Фогель умолк. Слезы катились по его щекам. Импровизация, в которой удалось сочетать здравые доводы рассудка, раскаяние и высокую, приятную слуху Мудрика оценку сожженного романа его папаши, должна была хоть немного поколебать решимость этого свихнувшегося садиста. Ефим Романович и сам растрогался от проникновенности и стилистического совершенства собственной речи, надиктованной страхом смерти, отчаянной надеждой спасти близких и, возможно, себя.
— Ну что ж, неплохо, неплохо, — снисходительно бросил Мудрик, пародийно-театральным жестом смахнув мнимую слезу. — Подсудимому удалось растрогать не только самого себя, но и суд, чем вызвать к себе доверие и сострадание. Подсудимый искусно преподнес себя как человека с чувством собственного достоинства.

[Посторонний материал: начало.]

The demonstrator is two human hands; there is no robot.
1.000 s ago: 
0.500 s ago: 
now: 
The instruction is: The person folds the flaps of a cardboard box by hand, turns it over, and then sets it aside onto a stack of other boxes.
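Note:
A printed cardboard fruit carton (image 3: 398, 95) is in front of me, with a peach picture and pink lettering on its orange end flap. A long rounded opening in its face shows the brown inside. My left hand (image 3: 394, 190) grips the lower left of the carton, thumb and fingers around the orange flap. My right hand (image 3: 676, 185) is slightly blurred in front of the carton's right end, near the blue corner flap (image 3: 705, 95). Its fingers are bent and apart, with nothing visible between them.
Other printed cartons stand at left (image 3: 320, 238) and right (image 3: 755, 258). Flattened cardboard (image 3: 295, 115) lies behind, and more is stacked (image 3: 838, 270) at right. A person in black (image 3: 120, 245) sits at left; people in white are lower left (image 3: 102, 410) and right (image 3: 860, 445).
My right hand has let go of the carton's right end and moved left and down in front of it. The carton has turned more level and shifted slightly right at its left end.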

Он продемонстрировал самоотречение ради жизни близких, осознание трагической вины, не забыв при этом польстить высокому суду, выказать уважение памяти жертвы, столь дорогой моему сердцу. Я рыдаю, я рыдаю… Но подсудимый оказался плохим психологом и, к тому же, оскорбительно недооценил умственные способности судьи. Принял меня за психа или круглого идиота, способного поверить его позднему раскаянию и всерьез отнестись к его оценкам личности и творчества моего отца. Тут подсудимый сильно, я бы сказал — смертельно прогадал. Моих мозгов, воспоминаний детства и опыта познания людей вполне достаточно, чтобы с дистанции времени посмотреть на покойного отца беспристрастно. Прочитав его исповедь, подсудимый, как и сын пострадавшего, проникся глубокой уверенностью, что автор — безнадежный алкоголик, параноик и графоман. Автор — несчастный больной человек с покалеченной судьбой. Он напрочь не принимал мир, в котором жил. Он был с ним в трагическом конфликте, но слишком надломлен и слаб, чтобы противостоять ему в традиционных формах. И тогда он решил бросить режиму свой литературный труд как вызов. И возомнил себя писателем. Он решил создать правдивый и мощный роман в духе Солженицына и швырнуть его, как бомбу, в логово правящей мрази. Писал его с маниакальным упорством, заливая водкой страницы и мозги. Что там написалось?